Your job with the data below: print everything from the line that holds "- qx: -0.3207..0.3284" down to the line that holds "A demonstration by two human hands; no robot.", ends included, exactly, and nothing else.

• [Stored data]
◇ ◇ ◇ ◇ ◇
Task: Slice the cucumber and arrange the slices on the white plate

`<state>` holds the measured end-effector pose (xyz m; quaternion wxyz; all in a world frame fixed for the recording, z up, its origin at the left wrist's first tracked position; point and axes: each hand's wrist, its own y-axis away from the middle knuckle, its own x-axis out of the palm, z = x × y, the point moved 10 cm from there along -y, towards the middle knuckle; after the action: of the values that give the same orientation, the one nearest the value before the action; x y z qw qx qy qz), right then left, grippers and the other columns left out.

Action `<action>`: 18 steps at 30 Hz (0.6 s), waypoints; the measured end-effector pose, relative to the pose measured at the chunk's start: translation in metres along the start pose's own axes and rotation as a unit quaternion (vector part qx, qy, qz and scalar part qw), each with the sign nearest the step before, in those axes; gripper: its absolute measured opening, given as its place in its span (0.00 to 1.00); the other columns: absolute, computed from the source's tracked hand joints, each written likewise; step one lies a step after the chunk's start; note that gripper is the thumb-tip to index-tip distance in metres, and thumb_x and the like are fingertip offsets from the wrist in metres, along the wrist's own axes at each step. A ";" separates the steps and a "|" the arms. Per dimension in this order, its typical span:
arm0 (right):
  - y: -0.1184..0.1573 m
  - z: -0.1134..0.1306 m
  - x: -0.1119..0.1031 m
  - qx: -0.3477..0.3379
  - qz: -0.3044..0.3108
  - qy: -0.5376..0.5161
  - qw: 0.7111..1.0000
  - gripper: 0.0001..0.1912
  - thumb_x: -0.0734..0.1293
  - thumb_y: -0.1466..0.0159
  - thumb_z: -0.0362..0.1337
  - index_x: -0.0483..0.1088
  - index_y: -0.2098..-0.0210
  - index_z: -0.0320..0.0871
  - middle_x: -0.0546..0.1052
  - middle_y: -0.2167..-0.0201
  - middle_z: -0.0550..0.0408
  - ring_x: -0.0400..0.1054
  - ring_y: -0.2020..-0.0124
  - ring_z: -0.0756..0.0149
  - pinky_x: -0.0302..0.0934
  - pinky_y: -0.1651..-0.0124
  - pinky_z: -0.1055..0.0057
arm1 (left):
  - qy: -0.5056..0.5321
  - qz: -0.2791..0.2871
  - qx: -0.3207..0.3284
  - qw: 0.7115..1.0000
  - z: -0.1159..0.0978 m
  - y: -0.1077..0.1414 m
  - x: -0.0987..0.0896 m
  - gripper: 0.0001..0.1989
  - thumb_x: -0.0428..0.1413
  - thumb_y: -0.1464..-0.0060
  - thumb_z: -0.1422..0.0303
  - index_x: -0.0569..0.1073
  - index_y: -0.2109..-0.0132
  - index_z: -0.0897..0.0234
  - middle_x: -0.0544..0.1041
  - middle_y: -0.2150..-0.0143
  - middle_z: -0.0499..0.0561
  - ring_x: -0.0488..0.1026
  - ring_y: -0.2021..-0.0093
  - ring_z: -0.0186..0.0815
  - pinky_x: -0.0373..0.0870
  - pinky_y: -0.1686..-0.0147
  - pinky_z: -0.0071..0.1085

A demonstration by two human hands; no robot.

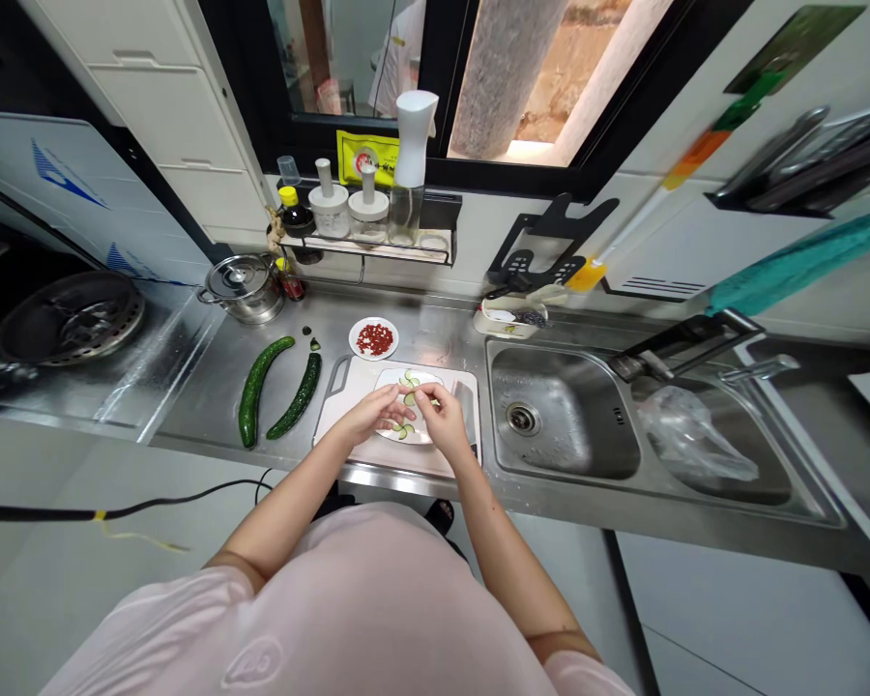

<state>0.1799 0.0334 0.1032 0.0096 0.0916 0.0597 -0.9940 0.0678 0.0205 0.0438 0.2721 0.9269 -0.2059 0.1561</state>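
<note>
A white plate [421, 435] rests on the pale cutting board [340, 416], with thin cucumber slices [403, 430] laid on it in small groups. My left hand [373, 411] is over the plate's left side, fingers curled; whatever lies in them is hidden. Over the right side, my right hand [444, 418] pinches what looks like a cucumber slice [410, 397] between thumb and fingertips. Both hands' fingertips nearly meet above the plate. To the right a knife [466, 411] lies on the board, partly behind my right hand.
Left of the board lie a whole cucumber [258, 387] and a cut cucumber [299, 398] with small end pieces. Behind are a dish of chopped red pepper [362, 326] and a steel pot [245, 288]. A double sink [565, 416] is at right, a plastic bag [692, 435] in its far basin.
</note>
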 end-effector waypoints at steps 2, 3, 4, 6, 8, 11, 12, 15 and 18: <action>0.000 0.003 0.001 -0.001 0.001 -0.001 1.000 0.13 0.62 0.39 0.45 0.70 0.67 0.43 0.75 0.68 0.53 0.66 0.66 0.66 0.60 0.68 0.73 | 0.056 0.048 -0.038 0.997 0.009 0.001 0.012 0.26 0.50 0.47 0.47 0.68 0.49 0.59 0.76 0.66 0.53 0.71 0.71 0.30 0.61 0.73 0.24; 0.000 0.003 0.001 -0.001 0.004 -0.002 1.000 0.13 0.61 0.39 0.45 0.70 0.67 0.43 0.75 0.68 0.53 0.66 0.66 0.66 0.60 0.68 0.73 | 0.078 0.062 -0.048 0.994 0.011 0.002 0.015 0.26 0.50 0.47 0.47 0.69 0.50 0.59 0.75 0.66 0.53 0.71 0.71 0.30 0.62 0.73 0.24; 0.000 0.004 0.002 -0.001 0.006 -0.004 1.000 0.13 0.61 0.39 0.46 0.70 0.67 0.43 0.75 0.67 0.53 0.66 0.66 0.67 0.60 0.68 0.73 | 0.096 0.068 -0.055 0.992 0.012 0.002 0.017 0.25 0.50 0.47 0.47 0.70 0.51 0.59 0.75 0.66 0.53 0.70 0.71 0.30 0.62 0.73 0.24; 0.000 0.004 0.003 -0.004 0.009 -0.004 1.000 0.13 0.61 0.39 0.45 0.70 0.67 0.43 0.75 0.67 0.53 0.66 0.66 0.67 0.60 0.68 0.73 | 0.122 0.068 -0.059 0.988 0.012 0.002 0.018 0.23 0.52 0.47 0.49 0.70 0.52 0.60 0.73 0.66 0.52 0.70 0.71 0.29 0.62 0.74 0.24; 0.000 0.004 0.003 -0.012 0.011 0.003 1.000 0.13 0.61 0.38 0.45 0.70 0.66 0.43 0.74 0.67 0.54 0.66 0.67 0.67 0.59 0.69 0.74 | 0.140 0.058 -0.046 0.987 0.008 0.001 0.016 0.21 0.56 0.48 0.54 0.70 0.51 0.59 0.72 0.66 0.51 0.68 0.72 0.27 0.61 0.75 0.22; 0.001 0.004 0.003 -0.027 0.013 0.030 0.999 0.12 0.61 0.38 0.45 0.69 0.68 0.43 0.73 0.69 0.54 0.66 0.68 0.68 0.58 0.71 0.74 | 0.140 0.034 -0.006 0.990 -0.002 0.002 0.010 0.23 0.62 0.53 0.63 0.69 0.49 0.57 0.71 0.67 0.48 0.66 0.73 0.25 0.59 0.76 0.20; 0.001 0.004 0.003 -0.032 0.013 0.040 0.999 0.12 0.60 0.37 0.44 0.69 0.68 0.43 0.73 0.69 0.54 0.66 0.68 0.67 0.58 0.70 0.74 | 0.130 0.025 0.009 0.991 -0.005 0.002 0.009 0.25 0.63 0.55 0.65 0.69 0.48 0.57 0.70 0.68 0.48 0.66 0.73 0.24 0.59 0.75 0.20; 0.002 0.004 0.004 -0.039 0.014 0.063 0.997 0.12 0.60 0.37 0.44 0.69 0.68 0.43 0.73 0.69 0.54 0.66 0.68 0.67 0.59 0.69 0.73 | 0.073 -0.010 0.057 0.996 -0.014 0.001 0.001 0.27 0.64 0.57 0.65 0.68 0.48 0.59 0.70 0.69 0.46 0.67 0.71 0.25 0.59 0.73 0.21; 0.002 0.001 0.005 -0.029 0.018 0.059 0.998 0.13 0.60 0.37 0.45 0.69 0.68 0.43 0.74 0.70 0.54 0.65 0.69 0.68 0.59 0.69 0.73 | -0.003 -0.062 0.124 0.990 -0.028 0.002 -0.007 0.26 0.65 0.59 0.64 0.69 0.51 0.61 0.70 0.71 0.45 0.66 0.72 0.25 0.59 0.71 0.22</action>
<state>0.1753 0.0314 0.1028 0.0267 0.1510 0.0873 -0.9843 0.0553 0.0366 0.0640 0.1638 0.9649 -0.1282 0.1601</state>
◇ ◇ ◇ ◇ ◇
• [Answer below]
  - qx: -0.3207..0.3284
  - qw: 0.7115..1.0000
  - z: -0.1159..0.0978 m
  - y: -0.1077..0.1414 m
  - x: -0.0987..0.0896 m
  - gripper: 0.0001..0.1989
  - thumb_x: -0.0428..0.1413
  - thumb_y: -0.1464..-0.0060
  - thumb_z: -0.1422..0.0303
  - index_x: -0.0569..0.1073
  - index_y: -0.2109..-0.0132
  - index_z: -0.0897..0.0234
  - middle_x: -0.0544..0.1041
  - middle_y: -0.2150..-0.0143
  - middle_z: -0.0499..0.0561
  - ring_x: -0.0488..0.1026
  - ring_y: -0.2021..-0.0093
  - ring_z: -0.0186..0.0815
  - pinky_x: -0.0373..0.0870
  - pinky_y: -0.1686..-0.0147
  - pinky_z: -0.0071..0.1085

A demonstration by two human hands; no robot.

No part of the exercise remains open.